* What to produce *
What the task needs is the data below, written out verbatim.

* Given material *
════════

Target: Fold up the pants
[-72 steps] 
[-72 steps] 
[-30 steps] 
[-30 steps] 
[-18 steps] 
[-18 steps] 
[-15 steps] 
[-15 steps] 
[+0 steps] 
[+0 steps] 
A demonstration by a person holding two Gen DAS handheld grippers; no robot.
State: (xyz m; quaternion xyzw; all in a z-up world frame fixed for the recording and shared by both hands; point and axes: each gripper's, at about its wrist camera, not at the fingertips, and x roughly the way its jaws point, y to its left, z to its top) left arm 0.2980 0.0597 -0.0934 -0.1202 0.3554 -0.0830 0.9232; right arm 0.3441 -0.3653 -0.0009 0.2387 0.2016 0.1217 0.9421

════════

* Result below *
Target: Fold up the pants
[-72 steps] 
[-72 steps] 
[-30 steps] 
[-30 steps] 
[-18 steps] 
[-18 steps] 
[-15 steps] 
[-15 steps] 
[+0 steps] 
[+0 steps] 
A demonstration by a person holding two Gen DAS handheld grippers; no robot.
State: (xyz m; quaternion xyzw; all in a z-up world frame fixed for the recording and shared by both hands; point and axes: each gripper's, at about its wrist camera, not at the fingertips, and x roughly the way its jaws point, y to its left, z to its top) left arm 0.2980 0.0597 -0.0934 -0.1202 0.3554 -0.0830 0.9232; right arm 0.3441 -0.3653 -0.0009 0.2387 0.2016 0.1217 0.9421

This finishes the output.